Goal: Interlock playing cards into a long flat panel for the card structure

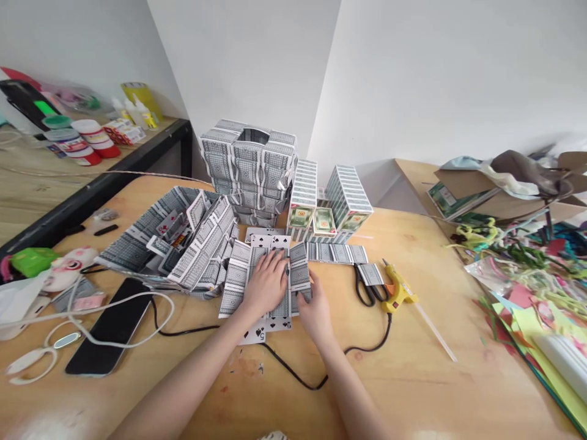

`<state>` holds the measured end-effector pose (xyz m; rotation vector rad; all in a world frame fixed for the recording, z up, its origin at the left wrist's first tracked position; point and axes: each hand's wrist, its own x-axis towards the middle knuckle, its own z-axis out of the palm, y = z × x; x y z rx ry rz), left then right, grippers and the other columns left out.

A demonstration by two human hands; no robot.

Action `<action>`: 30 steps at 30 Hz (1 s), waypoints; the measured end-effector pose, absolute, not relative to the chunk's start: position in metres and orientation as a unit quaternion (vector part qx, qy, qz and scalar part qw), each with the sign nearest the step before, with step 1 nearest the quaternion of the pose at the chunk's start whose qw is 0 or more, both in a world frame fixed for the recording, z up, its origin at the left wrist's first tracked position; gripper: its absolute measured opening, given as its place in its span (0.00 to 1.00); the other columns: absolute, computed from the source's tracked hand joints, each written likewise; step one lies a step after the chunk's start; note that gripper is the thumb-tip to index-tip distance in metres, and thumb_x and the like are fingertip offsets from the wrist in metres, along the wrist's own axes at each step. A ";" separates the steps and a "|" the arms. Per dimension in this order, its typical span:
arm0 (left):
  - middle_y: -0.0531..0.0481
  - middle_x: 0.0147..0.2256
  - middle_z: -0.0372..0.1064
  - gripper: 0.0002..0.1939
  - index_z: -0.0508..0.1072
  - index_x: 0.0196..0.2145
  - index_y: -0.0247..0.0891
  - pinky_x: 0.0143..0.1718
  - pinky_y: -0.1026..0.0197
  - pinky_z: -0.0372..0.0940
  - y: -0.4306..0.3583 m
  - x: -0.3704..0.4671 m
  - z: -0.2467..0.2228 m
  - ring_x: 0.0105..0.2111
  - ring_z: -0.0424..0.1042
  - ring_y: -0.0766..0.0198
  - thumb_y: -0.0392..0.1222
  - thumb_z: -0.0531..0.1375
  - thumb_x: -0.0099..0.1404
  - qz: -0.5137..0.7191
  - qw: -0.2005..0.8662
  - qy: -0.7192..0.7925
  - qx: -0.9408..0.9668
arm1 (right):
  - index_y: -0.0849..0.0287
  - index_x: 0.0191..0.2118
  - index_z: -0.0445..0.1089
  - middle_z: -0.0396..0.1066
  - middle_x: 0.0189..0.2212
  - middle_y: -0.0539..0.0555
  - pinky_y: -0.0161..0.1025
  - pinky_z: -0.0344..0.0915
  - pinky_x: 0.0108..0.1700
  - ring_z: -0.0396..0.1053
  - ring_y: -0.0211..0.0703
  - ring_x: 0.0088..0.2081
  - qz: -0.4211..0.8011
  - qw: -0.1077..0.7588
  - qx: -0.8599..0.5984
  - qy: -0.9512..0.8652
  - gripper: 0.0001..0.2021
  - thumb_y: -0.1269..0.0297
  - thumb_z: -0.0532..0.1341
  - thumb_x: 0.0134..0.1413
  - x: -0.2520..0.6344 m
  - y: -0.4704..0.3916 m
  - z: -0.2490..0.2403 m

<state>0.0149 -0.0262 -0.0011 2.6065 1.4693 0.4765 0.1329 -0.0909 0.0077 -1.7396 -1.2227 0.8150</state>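
Observation:
A panel of joined playing cards (236, 278) lies on the table, mostly grey patterned backs up, with face-up spade cards (280, 240) showing at its far and near edges. My left hand (268, 281) rests on the middle of it, fingers stretched out flat. At the panel's right side, my right hand (316, 308) has thumb and fingers closed about the raised card flap; part of those fingers is hidden. Close by on the left stands a tray built of cards (197, 263) with loose cards inside. Behind is a tall box of woven cards (250, 165).
Stacked card boxes (305, 189) stand behind my right hand. To the right lie a card strip (337, 252), black scissors (364, 293) and a yellow glue gun (398, 290), its black cord (293, 376) crossing before me. A phone (110, 330) lies left, craft scraps (527, 293) right.

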 end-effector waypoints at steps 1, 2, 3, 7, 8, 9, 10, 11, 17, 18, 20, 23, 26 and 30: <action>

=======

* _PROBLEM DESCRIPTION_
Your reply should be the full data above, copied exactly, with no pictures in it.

* _SOLUTION FOR THIS TASK_
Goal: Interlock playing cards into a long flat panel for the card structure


`<state>` holds the measured end-effector pose (xyz m; rotation vector rad; all in a world frame fixed for the recording, z up, its origin at the left wrist's first tracked position; point and axes: each hand's wrist, its own x-axis towards the middle knuckle, its own z-axis out of the palm, y = z × x; x y z rx ry rz), left then right, grippers and the other columns left out.

A demonstration by two human hands; no robot.

Action `<action>`: 30 steps at 30 Hz (1 s), waypoints; the measured end-effector pose, absolute, not relative to the chunk's start: position in metres and orientation as a unit quaternion (vector part qx, qy, qz and scalar part qw), each with the sign nearest the step before, with step 1 nearest the quaternion of the pose at the chunk's start whose qw is 0 or more, both in a world frame fixed for the recording, z up, its origin at the left wrist's first tracked position; gripper: its absolute measured opening, given as its place in its span (0.00 to 1.00); the other columns: absolute, computed from the source's tracked hand joints, each written likewise; step one lies a step after the chunk's start; note that gripper is the thumb-tip to index-tip distance in metres, and thumb_x and the like are fingertip offsets from the wrist in metres, along the wrist's own axes at each step. A ";" separates the steps and a "|" the arms. Per dimension in this order, its typical span:
arm0 (left):
  - middle_y: -0.0531..0.0481
  - middle_x: 0.0147..0.2256
  - middle_z: -0.0372..0.1064
  - gripper: 0.0002..0.1939
  - index_z: -0.0508..0.1072
  - index_x: 0.0196..0.2145
  - index_y: -0.0247..0.0891
  - pinky_x: 0.0143..0.1718
  - pinky_y: -0.1026..0.0197
  - pinky_z: -0.0372..0.0940
  - y: -0.4306..0.3583 m
  - x: -0.3704..0.4671 m
  - z: -0.2467..0.2228 m
  - ring_x: 0.0105..0.2111
  - ring_z: -0.0424..0.1042
  - ring_y: -0.0766..0.0198
  - thumb_y: -0.0392..0.1222
  - thumb_z: -0.0531..0.1375
  - thumb_x: -0.0099..0.1404
  - qz: -0.5137..0.7191
  - qw: -0.2005..0.8662
  - qy: -0.7192..0.7925
  - qx: -0.9408..0.9668
arm1 (right):
  - index_y: -0.0849..0.0287
  - index_x: 0.0191..0.2118
  - index_z: -0.0445..0.1089
  - middle_z: -0.0396..0.1066
  - middle_x: 0.0189..0.2212
  - middle_y: -0.0539..0.0555
  - pinky_y: -0.0161..0.1025
  - pinky_z: -0.0344..0.0915
  - pinky_x: 0.0108..0.1700
  - ring_z: -0.0396..0.1053
  - ring_y: -0.0211..0.0703
  - ring_x: 0.0088..0.2081
  - qz: -0.4211..0.8011
  - qw: -0.1077..0.7588
  - qx: -0.8599..0.5984
  - qy: -0.9512..0.8652
  - gripper: 0.0001..0.2021
  - thumb_y: -0.1269..0.0297
  - thumb_z: -0.0532..0.1341
  - thumb_x: 0.0134..0.1413
  - x: -0.2520..0.6344 m
  - y: -0.4704..0.3916 m
  - z: -0.2490..0.2403 m

<state>0.0149 -0.0262 -0.0011 2.6065 1.4693 0.4765 0.1329 -0.0909 0.0077 -1.7396 -1.2227 0.8150</state>
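Observation:
A panel of joined playing cards (236, 278) lies on the table, mostly grey patterned backs up, with face-up spade cards (280, 240) showing at its far and near edges. My left hand (268, 281) rests on the middle of it, fingers stretched out flat. At the panel's right side, my right hand (316, 308) has thumb and fingers closed about the raised card flap; part of those fingers is hidden. Close by on the left stands a tray built of cards (197, 263) with loose cards inside. Behind is a tall box of woven cards (250, 165).
Stacked card boxes (305, 189) stand behind my right hand. To the right lie a card strip (337, 252), black scissors (364, 293) and a yellow glue gun (398, 290), its black cord (293, 376) crossing before me. A phone (110, 330) lies left, craft scraps (527, 293) right.
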
 end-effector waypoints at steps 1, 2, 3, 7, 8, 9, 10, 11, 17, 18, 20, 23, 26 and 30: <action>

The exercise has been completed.